Володя невозмутимо подключался:
— Гора. Неровность на земле, затрудняющая движение по ней.
— Воскова, на «зе»!
— Звезды, — радостно откликалась Сильва. — Единственное вечернее освещение в альппоходе.
Ей до того понравился этот словарь, что она занесла его в дневник. Здесь были и «гигиена — экзотическое животное, редко перебегающее альпинистские тропы», и «ишак — обладающий, в отличие от альпиниста, тремя качествами: скромностью, выносливостью и молчаливостью». Маленький трудолюбивый ишак, сопровождавший их и по знаменитой Ингурской тропе, которая вела в Сванетию, был Сильвиным любимцем.
Володя, диктовавший Сильве на стоянках новые афоризмы, вдруг увидел, что из дневника выпал листок, поднял его, успел прочесть:
Вот Кавказ, и ропот ручья,
Как дыханье большого зверя.
Я не раз еще вспомню тебя
В продуваемом северном сквере…
— Извини. Я думал, это из словаря. Чьи?
— Мои. Очень плохо?.
— Не знаю… Но этот образ мне нравится. — Повторил: — «Как дыханье большого зверя»… Пожалуй, это придумать нельзя. Это надо услышать.

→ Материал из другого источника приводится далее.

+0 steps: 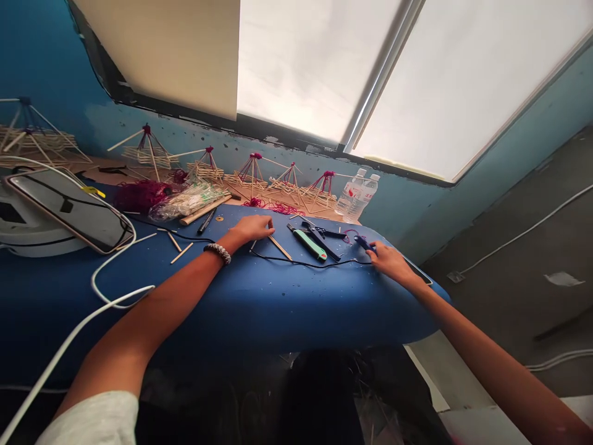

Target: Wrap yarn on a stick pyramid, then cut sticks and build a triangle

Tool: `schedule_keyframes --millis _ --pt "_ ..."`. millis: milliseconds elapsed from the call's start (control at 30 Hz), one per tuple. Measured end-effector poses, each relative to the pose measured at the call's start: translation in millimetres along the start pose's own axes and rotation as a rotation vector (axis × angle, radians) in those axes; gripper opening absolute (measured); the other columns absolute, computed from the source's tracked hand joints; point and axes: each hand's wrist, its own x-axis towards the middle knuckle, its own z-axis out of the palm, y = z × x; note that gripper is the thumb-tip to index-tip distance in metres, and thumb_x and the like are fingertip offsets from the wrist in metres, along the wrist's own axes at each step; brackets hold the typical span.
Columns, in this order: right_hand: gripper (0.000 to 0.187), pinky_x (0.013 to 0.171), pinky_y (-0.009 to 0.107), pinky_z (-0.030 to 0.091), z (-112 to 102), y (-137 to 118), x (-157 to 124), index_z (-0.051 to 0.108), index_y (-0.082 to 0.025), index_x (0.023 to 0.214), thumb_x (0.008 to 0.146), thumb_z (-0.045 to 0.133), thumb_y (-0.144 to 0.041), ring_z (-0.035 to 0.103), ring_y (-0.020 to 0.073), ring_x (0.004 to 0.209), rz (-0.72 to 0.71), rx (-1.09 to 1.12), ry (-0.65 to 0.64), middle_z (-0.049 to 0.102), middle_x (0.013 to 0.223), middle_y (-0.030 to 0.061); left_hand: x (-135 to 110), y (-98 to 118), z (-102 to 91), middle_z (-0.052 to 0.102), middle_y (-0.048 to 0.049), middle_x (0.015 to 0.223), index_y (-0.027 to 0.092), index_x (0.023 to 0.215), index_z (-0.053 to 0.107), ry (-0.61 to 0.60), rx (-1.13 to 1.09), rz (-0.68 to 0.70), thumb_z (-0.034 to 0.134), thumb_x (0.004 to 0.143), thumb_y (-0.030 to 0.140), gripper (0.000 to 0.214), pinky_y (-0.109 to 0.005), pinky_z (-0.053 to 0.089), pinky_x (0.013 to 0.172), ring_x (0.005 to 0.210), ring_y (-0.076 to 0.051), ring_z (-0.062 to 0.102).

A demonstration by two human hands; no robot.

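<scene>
My left hand (252, 228) rests on the blue table (259, 296), fingers curled over thin wooden sticks (279, 246); a beaded bracelet (218, 251) circles that wrist. My right hand (389, 259) lies at the table's right end, its fingertips closed on a small dark blue tool (364, 243). Between the hands lie a green-handled cutter (308, 243), black scissors (324, 235) and a thin black cable (306, 262).
Several stick-and-red-yarn frames (252, 173) line the ledge under the window. A red yarn ball (139, 194), a bag of sticks (189, 201), a phone (69, 207) on a white device, white cables (111, 290) and two water bottles (359, 194) stand about.
</scene>
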Motion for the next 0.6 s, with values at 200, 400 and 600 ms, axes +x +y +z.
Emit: schedule_keyframes --millis 200,400,600 --pt "0.019 0.064 0.029 0.063 -7.2 6.7 -1.2 0.061 -0.017 0.112 0.101 0.048 -0.026 0.076 0.0209 0.080 0.181 0.414 -0.054 0.076 0.092 0.0120 4.3 -3.6 2.5 0.073 -0.0114 0.131 0.023 0.127 0.066 0.000 -0.001 0.011 0.048 0.098 0.049 0.042 -0.037 0.052 0.102 0.119 -0.030 0.068" --pt "0.008 0.052 0.023 0.054 -7.6 12.5 -12.4 0.068 -0.015 0.095 0.091 0.062 -0.019 0.067 0.0154 0.062 0.211 0.702 -0.185 0.075 0.083 0.0104 9.0 -8.1 4.6 0.074 -0.0110 0.128 0.024 0.125 0.066 -0.006 -0.003 0.023 0.047 0.098 0.051 0.043 -0.037 0.053 0.100 0.118 -0.029 0.069" --pt "0.020 0.062 0.026 0.054 -20.2 12.4 -22.5 0.074 -0.013 0.102 0.090 0.058 -0.019 0.068 0.0166 0.072 0.203 0.877 -0.356 0.079 0.102 0.0146 10.7 -9.7 5.1 0.074 -0.0104 0.129 0.024 0.126 0.065 -0.007 -0.009 0.031 0.048 0.098 0.050 0.042 -0.035 0.052 0.100 0.119 -0.028 0.068"
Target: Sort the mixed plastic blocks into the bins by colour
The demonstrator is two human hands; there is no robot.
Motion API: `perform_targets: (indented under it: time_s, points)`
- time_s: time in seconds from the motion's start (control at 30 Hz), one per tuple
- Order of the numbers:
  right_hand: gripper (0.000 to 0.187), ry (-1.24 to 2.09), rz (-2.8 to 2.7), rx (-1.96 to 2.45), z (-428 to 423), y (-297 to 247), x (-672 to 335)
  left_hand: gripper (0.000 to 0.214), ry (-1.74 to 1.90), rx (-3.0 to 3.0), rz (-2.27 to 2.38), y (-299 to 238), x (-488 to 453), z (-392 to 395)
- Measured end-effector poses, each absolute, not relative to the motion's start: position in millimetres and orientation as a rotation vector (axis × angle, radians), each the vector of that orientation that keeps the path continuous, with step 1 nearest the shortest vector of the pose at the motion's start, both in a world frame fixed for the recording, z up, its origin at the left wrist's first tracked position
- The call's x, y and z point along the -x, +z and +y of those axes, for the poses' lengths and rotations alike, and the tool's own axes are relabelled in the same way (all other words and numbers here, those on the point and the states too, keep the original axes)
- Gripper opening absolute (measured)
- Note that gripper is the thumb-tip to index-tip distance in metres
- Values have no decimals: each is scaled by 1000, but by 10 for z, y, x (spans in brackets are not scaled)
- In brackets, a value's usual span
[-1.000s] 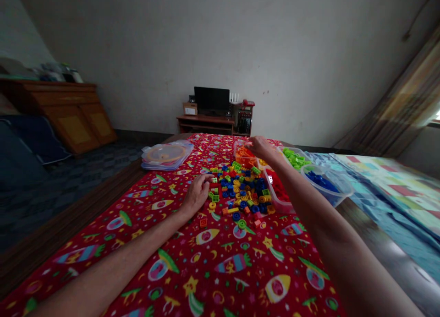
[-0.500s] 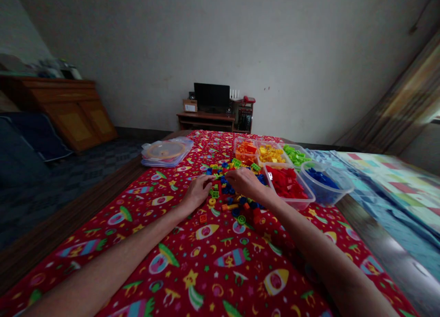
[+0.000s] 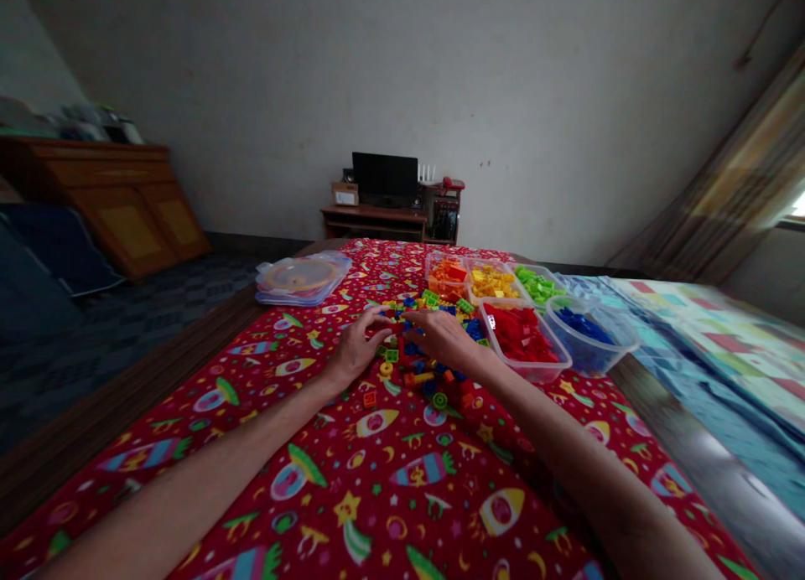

Сильва густо покраснела. Володя быстро отвлек ее:
— Напринимали нас в комсомол чохом в школе, а теперь разбирайся с каждым. Я в курсовом бюро. Попросил одну группу летом в подшефном детдоме радиоузел оборудовать. И вдруг слышу: «Мы тебе не на подхвате». Ну, взял двух своих товарищей, и мы за одну ночь радиофицировали детдом.
— А тот демагог?
— Прячется от меня, урод. Осенью найду.
— Володя, а я думаю, — решила она, — если что-нибудь случится с нами или с нашей страной, никто из нашего поколения не скажет: «Мы вам не на подхвате». Понадобится — и на подхват станем.
Сванетский хребет… Приветливый разноязычный Зугдиди… Шумный, зеленый, лезущий в гору Сухуми с его субтропическими тенистыми садами, раскаленными пляжами и визжащим, орущим, снующим обезьяньим питомником.
И конечно, все побежали на почту — за письмами от родных и друзей. Сильва прочла письмо из дому, посмеялась, повздыхала.
— Что, заскучала в походе? — спросил Володя.
— Ну, что ты… Я очень тебе благодарна, Володя. За путевки… ну, и за все. Знаешь, я бы тебя даже поцеловала… если бы ты был девчонкой.
Он засмеялся.
— Вот не повезло мне, Сильвочка. Не тем родился.
Она утешила его новым четверостишьем:
Я стою, замирая от счастья,
Обнимаю бескрайний простор.
Никогда не сумею украсть я
Бледноликой прозрачности гор.
Взяла его за руку — впервые в жизни взяла за руку парня, и они пошли по улице Ленина, вверх, к горам.
— Стихи Восковой? — спросил он позже.
— Восковой. Очень плохие?
— Образ есть, — сказал он, улыбаясь. — «Бледноликой прозрачности гор».
ГЛАВА ТРИНАДЦАТАЯ.
«ЧУДАКИ» ПРОБЬЮТСЯ
Он столярничал уже полтора десятка лет. Он владел инструментом, как виртуоз. Кто-то из друзей пустил шутку: если бы на митинге эмигрантов понадобилось сыграть на скрипке и ее бы не оказалось, мистер Восков сыграл бы на рубанке. А сейчас рубанок в руках «не играл».